Other possibilities??

Was actually wondering: are any of you keeping a list of unresolved questions? You know, for example, cause of the explosion/fire in #4, isotopes on the highly radioactive concrete piece, source of radiation jump in bunker, etc? I'm thinking it might be useful given that some info get to us so much later, or can you still "connect the dots" even without such a list?
 
  • #4,918
MadderDoc said:
They are not shadows from above (see attachment with another zoom in).

I think what you see is just how the building is built: steel reinforced concrete pillars and vertical girders producing a skeleton of rectangular fields, and to this skeleton plastered to its outside, a layer of rebar reinforced concrete. In case of an internal explosion, this outer layer tends to be blown away and apart where it is not protected from the inside, by the pillar girder structure. Therefore I'd say the very clean and sharp right hand side (except for the rebar!) is not a doorframe, is just the right pillar of that rectangular field.

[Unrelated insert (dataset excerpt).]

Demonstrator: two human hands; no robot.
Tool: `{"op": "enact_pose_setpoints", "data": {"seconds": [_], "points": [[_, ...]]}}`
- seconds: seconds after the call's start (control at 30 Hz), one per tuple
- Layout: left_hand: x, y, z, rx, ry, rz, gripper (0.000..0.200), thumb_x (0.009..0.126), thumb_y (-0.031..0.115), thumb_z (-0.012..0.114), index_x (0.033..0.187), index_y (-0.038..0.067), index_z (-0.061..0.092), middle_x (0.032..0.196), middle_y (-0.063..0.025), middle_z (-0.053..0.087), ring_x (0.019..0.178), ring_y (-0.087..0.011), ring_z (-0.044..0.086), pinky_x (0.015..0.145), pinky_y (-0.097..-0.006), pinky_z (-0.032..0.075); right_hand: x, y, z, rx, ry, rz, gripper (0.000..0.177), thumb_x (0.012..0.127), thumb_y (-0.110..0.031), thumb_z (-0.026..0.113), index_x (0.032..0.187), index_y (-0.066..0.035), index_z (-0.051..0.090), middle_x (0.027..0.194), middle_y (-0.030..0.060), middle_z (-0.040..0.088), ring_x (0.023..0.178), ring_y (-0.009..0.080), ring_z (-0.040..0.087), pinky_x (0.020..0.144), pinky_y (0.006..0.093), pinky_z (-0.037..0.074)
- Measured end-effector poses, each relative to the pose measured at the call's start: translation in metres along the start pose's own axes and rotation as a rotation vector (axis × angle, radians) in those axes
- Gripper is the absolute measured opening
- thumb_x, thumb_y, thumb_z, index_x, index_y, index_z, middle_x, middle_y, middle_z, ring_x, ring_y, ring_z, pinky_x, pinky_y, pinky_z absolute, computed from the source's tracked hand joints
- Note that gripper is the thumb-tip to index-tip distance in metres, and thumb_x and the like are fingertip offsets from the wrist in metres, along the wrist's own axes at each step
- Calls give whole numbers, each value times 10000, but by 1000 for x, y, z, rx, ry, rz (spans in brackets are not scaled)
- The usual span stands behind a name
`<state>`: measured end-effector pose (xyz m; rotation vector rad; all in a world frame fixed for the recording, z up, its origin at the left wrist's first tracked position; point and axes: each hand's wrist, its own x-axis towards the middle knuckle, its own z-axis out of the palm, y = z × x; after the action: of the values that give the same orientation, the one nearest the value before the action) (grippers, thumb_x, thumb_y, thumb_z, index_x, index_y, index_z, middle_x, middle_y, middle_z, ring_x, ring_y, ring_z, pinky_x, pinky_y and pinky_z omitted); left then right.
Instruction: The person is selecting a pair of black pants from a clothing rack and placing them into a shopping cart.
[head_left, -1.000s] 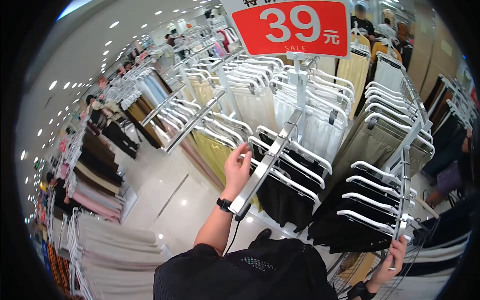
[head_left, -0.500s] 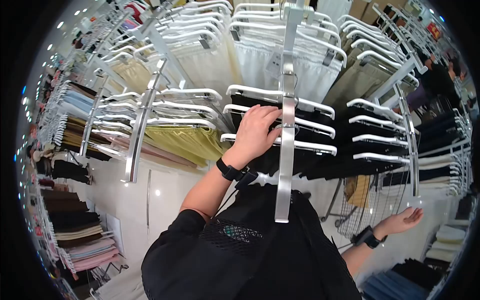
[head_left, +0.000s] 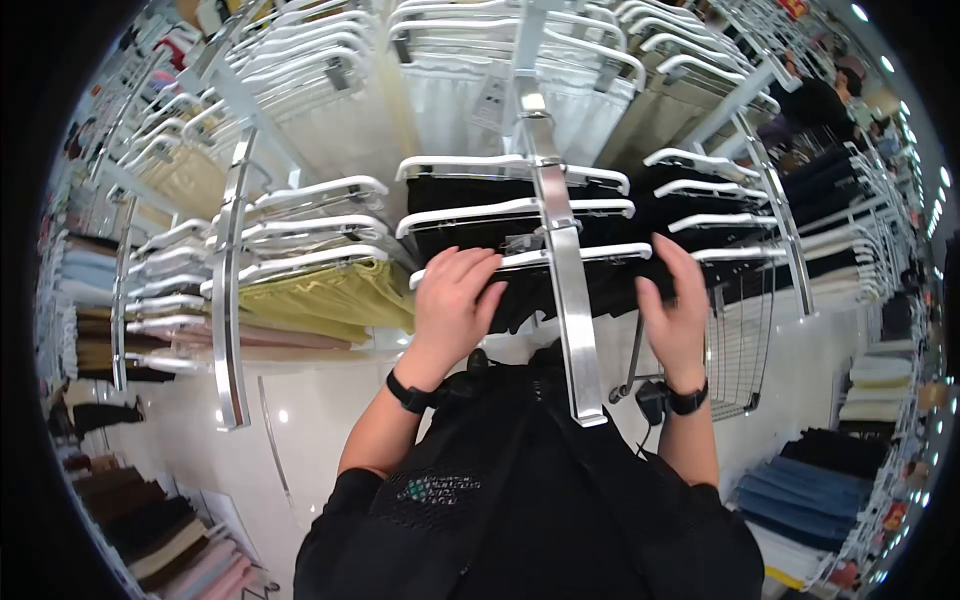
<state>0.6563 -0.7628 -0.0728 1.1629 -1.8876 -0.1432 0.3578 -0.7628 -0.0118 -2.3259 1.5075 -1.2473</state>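
Observation:
My left hand (head_left: pixel 455 308) lies over the left part of the front white hanger (head_left: pixel 600 254); its fingers are stretched out and the thumb stands apart. Black trousers (head_left: pixel 525 290) hang from that hanger, partly covered by the hand. Just past the hanger's right end is my right hand (head_left: pixel 678 315), open, thumb and fingers spread with nothing between them. Behind, two more white hangers (head_left: pixel 460 213) carry black garments on the same metal rail (head_left: pixel 570 320). The rail's end points toward my chest.
Olive-green trousers (head_left: pixel 325 300) hang on the left rail (head_left: pixel 230 320). Further black garments hang from the right rail (head_left: pixel 785 230). White trousers (head_left: pixel 450 110) hang behind. A wire shopping cart (head_left: pixel 740 340) stands at the right; folded jeans (head_left: pixel 805 500) lie lower right.
My left hand has moved from the middle hanger by the rail down to the front hanger's left part. My right hand has come up and inward from the lower right. The view has shifted.

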Motion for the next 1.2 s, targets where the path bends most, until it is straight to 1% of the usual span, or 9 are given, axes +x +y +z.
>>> {"op": "enact_pose_setpoints", "data": {"seconds": [0.17, 0.33, 0.5, 0.67, 0.93, 0.97, 1.0, 1.13, 1.2], "points": [[-17, -13, -13, 81, 2, -156, 318, 879, 145, 759, 1178, 47, 707, 1032, -123, 716, 996, -309, 671, 1066, -490, 458, 37, 5, 31, -16, -115, -145, 450, 856, -109, 740, 1294, -52, 649, 1327, 148, 649, 1236, 353, 603, 1054, 434, 482], [-48, -37, -23, -195, -26, -400, 365, 903, 98, 754, 1255, 26, 689, 1093, -166, 727, 988, -343, 690, 910, -391, 537, 63, 1, 68, 49, -169, -107, 366, 870, -106, 722, 1227, -47, 665, 1279, 150, 660, 1181, 369, 615, 1002, 448, 502], [-70, -56, -31, -429, -98, -605, 279, 952, 108, 730, 1203, -12, 706, 902, -79, 720, 827, -134, 642, 779, -283, 507, 56, 0, 80, 34, -296, -114, 439, 818, -79, 689, 1248, -4, 646, 1247, 187, 650, 1160, 400, 612, 988, 431, 511], [-98, -65, -33, -522, -60, -699, 275, 986, 133, 704, 1213, -22, 699, 952, -85, 748, 878, -146, 689, 794, -293, 539, 72, 5, 79, 53, -330, -98, 227, 836, -66, 686, 1058, -80, 737, 972, 141, 703, 914, 389, 672, 793, 436, 541], [-146, -86, -35, -447, -18, -780, 295, 974, 159, 719, 1199, -32, 702, 986, -154, 771, 920, -217, 745, 840, -337, 567, 91, 21, 89, 167, -565, -45, 342, 924, -216, 762, 1160, 25, 708, 945, 149, 750, 862, 249, 704, 837, 354, 539], [-150, -87, -37, -435, -39, -783, 294, 970, 161, 723, 1194, -28, 705, 982, -160, 771, 920, -223, 748, 837, -340, 568, 92, 19, 91, 145, -527, -113, 342, 911, -218, 780, 1134, 25, 691, 995, 151, 742, 902, 248, 701, 847, 358, 537], [-155, -90, -37, -433, -33, -790, 294, 970, 161, 723, 1194, -28, 705, 982, -160, 771, 920, -223, 748, 837, -340, 568, 95, 23, 99, 180, -504, -67, 411, 766, -187, 832, 1154, -88, 739, 1052, 174, 737, 958, 375, 708, 859, 410, 561], [-171, -91, -39, -384, -53, -822, 294, 961, 165, 730, 1186, -23, 707, 973, -163, 770, 909, -232, 749, 831, -342, 566, 102, 1, 87, -10, -463, -55, 397, 778, -108, 811, 1140, -26, 670, 1063, 197, 696, 1014, 409, 676, 852, 432, 552], [-175, -93, -40, -375, -60, -841, 293, 960, 167, 732, 1184, -20, 708, 969, -163, 769, 905, -236, 748, 828, -343, 565, 106, 12, 89, -160, -380, -87, 513, 804, -304, 872, 1170, -29, 642, 1113, 155, 677, 1009, 361, 671, 871, 416, 531]]}}
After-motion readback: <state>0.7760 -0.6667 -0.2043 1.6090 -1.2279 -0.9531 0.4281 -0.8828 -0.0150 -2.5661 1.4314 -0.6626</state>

Anyway, the apparent hole we have been looking at does not extend as far as to the right pillar you are looking at. If there has initially been a doorframe at the right side of the hole, then surely it is now completely gone, blown away by the later explosion.

A few shadows are visible.
 
  • #4,919
mscharisma said:
Was actually wondering: are any of you keeping a list of unresolved questions? You know, for example, cause of the explosion/fire in #4, isotopes on the highly radioactive concrete piece, source of radiation jump in bunker, etc? I'm thinking it might be useful given that some info get to us so much later, or can you still "connect the dots" even without such a list?

That's a good idea. I wonder if there is a way to do that so it is avilable for reference without searching through over 5000 posts. Maybe Borek or Astronuc can help us find a way to do it.
 
  • #4,920
mscharisma said:
Was actually wondering: are any of you keeping a list of unresolved questions? You know, for example, cause of the explosion/fire in #4, isotopes on the highly radioactive concrete piece, source of radiation jump in bunker, etc? I'm thinking it might be useful given that some info get to us so much later, or can you still "connect the dots" even without such a list?
Ultimately it comes down to:

1. How much and what fuel was damaged, and to what extent, in units 1, 2 and 3?

2. How much and what fuel was damaged, and to what extent, in Unit 4 SFP?

3. What damage is there to the containment structures of units 1, 2, 3 and 4?

4. What damage is there to the RPVs, feedwater systems, and all related piping systems of Units 1, 2, 3 and 4?

We won't know the answers until 1) the fuel is removed, 2) the contaminated water is removed from the containments, and 3) the containments are decontaminated sufficiently to inspect with high resolution cameras, if not in person.